If that's all you care about then, don't talk about it, the team is fine with it. The team is more concerned with winning or losing. Losing to the Hawks hurt more than Lebron walking off camera before the shot clock expired.

And I'm almost certain Kobe has done the same thing before. 

It's like people have never seen the end of a loss before.


----------



## lw32 (May 24, 2003)

futuristxen said:


> How come everyone keeps saying that, and yet the only people apparently no upset about it are his teammates and the organization?
> 
> If that's all you care about then, don't talk about it, the team is fine with it. The team is more concerned with winning or losing. Losing to the Hawks hurt more than Lebron walking off camera before the shot clock expired.
> 
> ...


Didn't realize we can't talk about it, sorry.

I don't understand you futuristxen, why on earth are you so defensive. Sure, it's your team, but you seem to take everything negatively said against the Cavs or LeBron personally. Relax. I really couldn't give a **** about the situation, it's more responses like this which you always tend to give after a Cavs thread on the general board.

Kobe's done it, huh? Care to give me the game and I'll look it up. If you can find it, I apologize before hand. Any example of 9 players jogging past half court and 1 walking the other way?

You think his teammates or the organization would go against LeBron's actions to the public or media? Sorry to say this, but LeBron's bigger than the Cleveland franchise. Similar to Jordan's scenario with the Bulls back in the late 80s early 90s, they can't afford it.

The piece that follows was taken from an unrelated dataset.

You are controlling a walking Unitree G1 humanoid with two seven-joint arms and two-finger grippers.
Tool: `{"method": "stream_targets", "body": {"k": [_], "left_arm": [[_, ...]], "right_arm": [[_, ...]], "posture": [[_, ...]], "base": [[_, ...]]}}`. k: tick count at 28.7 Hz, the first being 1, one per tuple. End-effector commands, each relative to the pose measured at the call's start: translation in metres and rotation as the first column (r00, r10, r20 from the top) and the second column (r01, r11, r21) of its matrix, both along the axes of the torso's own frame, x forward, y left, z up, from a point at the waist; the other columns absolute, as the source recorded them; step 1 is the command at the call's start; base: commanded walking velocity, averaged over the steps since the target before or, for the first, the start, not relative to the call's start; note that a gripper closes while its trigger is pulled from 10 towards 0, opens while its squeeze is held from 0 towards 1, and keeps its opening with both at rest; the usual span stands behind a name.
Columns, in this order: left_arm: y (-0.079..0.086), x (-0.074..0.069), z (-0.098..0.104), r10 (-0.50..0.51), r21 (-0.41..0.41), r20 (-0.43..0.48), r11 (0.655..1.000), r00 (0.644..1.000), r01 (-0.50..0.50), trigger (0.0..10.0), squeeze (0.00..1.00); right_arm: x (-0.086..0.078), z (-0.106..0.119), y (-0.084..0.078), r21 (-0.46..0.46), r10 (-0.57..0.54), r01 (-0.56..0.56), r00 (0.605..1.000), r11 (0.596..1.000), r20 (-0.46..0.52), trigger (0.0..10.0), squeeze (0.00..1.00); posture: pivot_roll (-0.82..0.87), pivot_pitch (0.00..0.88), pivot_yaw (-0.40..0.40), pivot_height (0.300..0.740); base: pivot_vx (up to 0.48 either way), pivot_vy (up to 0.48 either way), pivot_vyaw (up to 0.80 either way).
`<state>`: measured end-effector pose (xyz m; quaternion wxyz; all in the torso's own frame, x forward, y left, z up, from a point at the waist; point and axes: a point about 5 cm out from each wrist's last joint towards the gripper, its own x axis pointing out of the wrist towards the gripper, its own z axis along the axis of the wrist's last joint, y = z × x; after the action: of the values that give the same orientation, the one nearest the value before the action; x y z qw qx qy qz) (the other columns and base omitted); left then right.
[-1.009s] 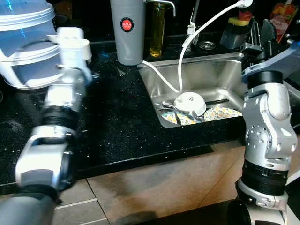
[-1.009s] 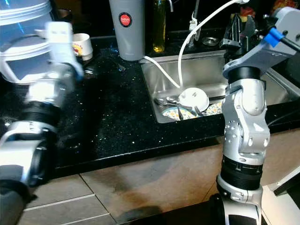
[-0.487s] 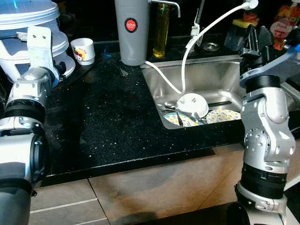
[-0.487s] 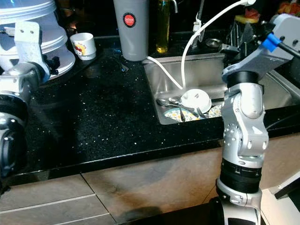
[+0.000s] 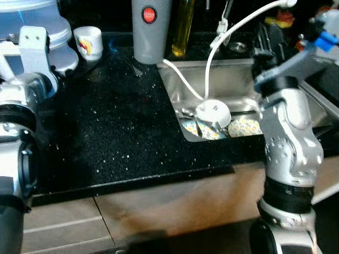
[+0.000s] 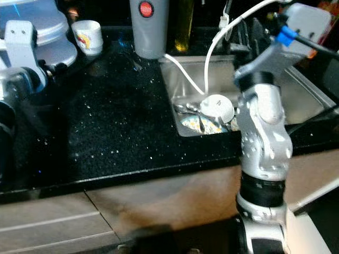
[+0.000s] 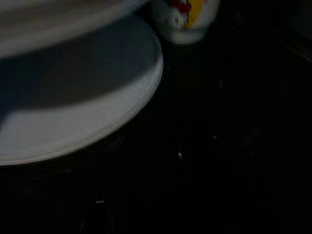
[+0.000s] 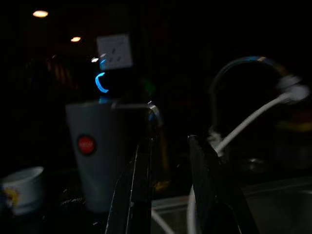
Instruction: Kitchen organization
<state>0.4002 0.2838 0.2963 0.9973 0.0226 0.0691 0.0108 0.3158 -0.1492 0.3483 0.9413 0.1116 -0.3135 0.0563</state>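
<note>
Risk: right end effector, fingers slightly apart and empty, hangs over the far right of the sink near the white hose, so it could snag reaching the bowl on dishes at sink's near end; left end effector's state can't be told.

White appliance at the counter's back left corner: upper part cut off by the frame. Patterned plates in the sink: partly hidden by the white bowl and right arm. Right pincer: dark, fingers apart, tips cut off. Cup: blurred, cropped.
</note>
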Motion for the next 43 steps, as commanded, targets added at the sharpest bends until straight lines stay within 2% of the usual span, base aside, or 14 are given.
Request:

Brandname, you make good points and I agree. It is being blown up. However, I can't help but feel that if it were Kobe or Carter we would be hearing it a lot more because of their reputations. LeBron doesn't have that reputation, and rightfully so. I did watch the game, I never mentioned LeBron walking off the court.


----------



## Cougars#21 (Nov 9, 2006)

The media is the ones that are making a big deal about this. The game was definetly over . If it would have been anyone else it would be all but over.


----------



## Pioneer10 (Sep 30, 2004)

I seriously can't believe Lebron is taking flack for this they were down by 9 points with 15 second lefts and there was no plans given them to the coaching staff to foul. He even was talking to Joe Johnson



> Every dribble, every dunk and every decision he makes is dissected. Some more so than others. LeBron James understands that. He just doesn't get why some are saying he quit on the Cleveland Cavaliers.
> 
> James was widely criticized on sports talk radio and by TV pundits for leaving the floor in the final seconds Tuesday night in a 104-95 overtime loss to Atlanta. After missing a 3-pointer with 15 seconds left, he began walking off the floor toward Cleveland's locker room while the Hawks dribbled out the clock.
> 
> ...


http://www.ohio.com/mld/ohio/sports/basketball/nba/cleveland_cavaliers/15973373.htm


----------



## WaterlooVikings (Oct 31, 2006)

no big deal to me i dont believe that it was so much of a problem to me... so what that he walked off.... lets just hope this doesnt happen again


----------



## remy23 (Aug 15, 2002)

So LeBron actually didn't fully walk off the court but only partially walked off the court and he gets this much criticism from the media, radio hosts, and posters on message boards? If LeBron didn't fully leave the court, then this whole discussion here of hypothetical questions, bold accusations of quitting, assumptions made on the part of LeBron's character and all that other stuff is effectively thrown out of the window.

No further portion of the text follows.